In this article, we will be covering the difference between entering a "market" order or a "limit" order. The most important distinction between the two methods is that a market order guarantees an execution of your trade regardless of the price of the stock and a limit order will execute only when the price of the stock reaches a preselected execution price.
You might be asking yourself, "So what's the big deal?" While most stocks move slow enough (their price change very slowly over the course of the market day) to allow the use of a market order, you might find yourself very surprised if you use a market order to buy or sell a stock with a fast moving market (this means that the price of the stock changes very rapidly over a short period of time). If you use a market order, the price of a stock can change tremendously during a fast moving market before your order can get executed. Why? Because market orders are taken and filled (executed) in the order received. If there are hundreds or thousands of orders coming in almost simultaneously, your trade could be executed many minutes after you entered it. You could get an execution price that is significantly different from the price quoted you at the time you placed your order. MsFiscallyFit has a friend whose market order, placed on a stock with a fast moving market, was executed over $30/share higher than when it was entered. A market order says, "When it is my turn, execute me at the current price of the stock no matter what the price is". Remember a market order guarantees an execution regardless of price.

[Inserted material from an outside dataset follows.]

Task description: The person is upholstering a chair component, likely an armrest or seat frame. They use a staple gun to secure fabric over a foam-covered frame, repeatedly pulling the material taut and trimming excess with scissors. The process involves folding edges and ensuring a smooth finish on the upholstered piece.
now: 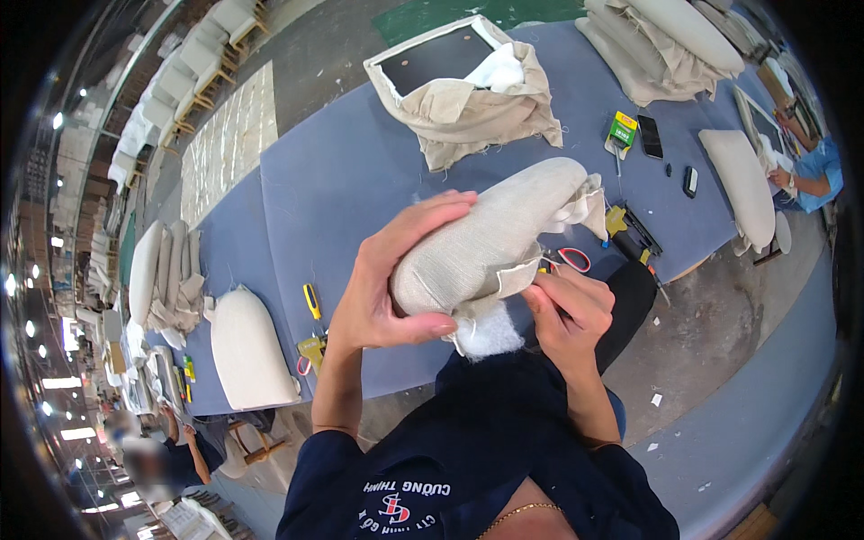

In a fast moving market, you might find using a limit order to protect the price execution of your trade. With a limit order, you can set the maximum price at which you will pay to buy the stock or the minimum price you will accept if you are selling the stock. Limit orders do not guarantee an execution. If the price of the stock is above the price that you are willing to pay or below the price that you willing to accept, then the trade won't execute. Limit orders give you price protection. Too bad we can't buy clothes this way!
Here is an example of how market and limit orders work, both buy and sell, for an order of 100 shares of XYZ stock.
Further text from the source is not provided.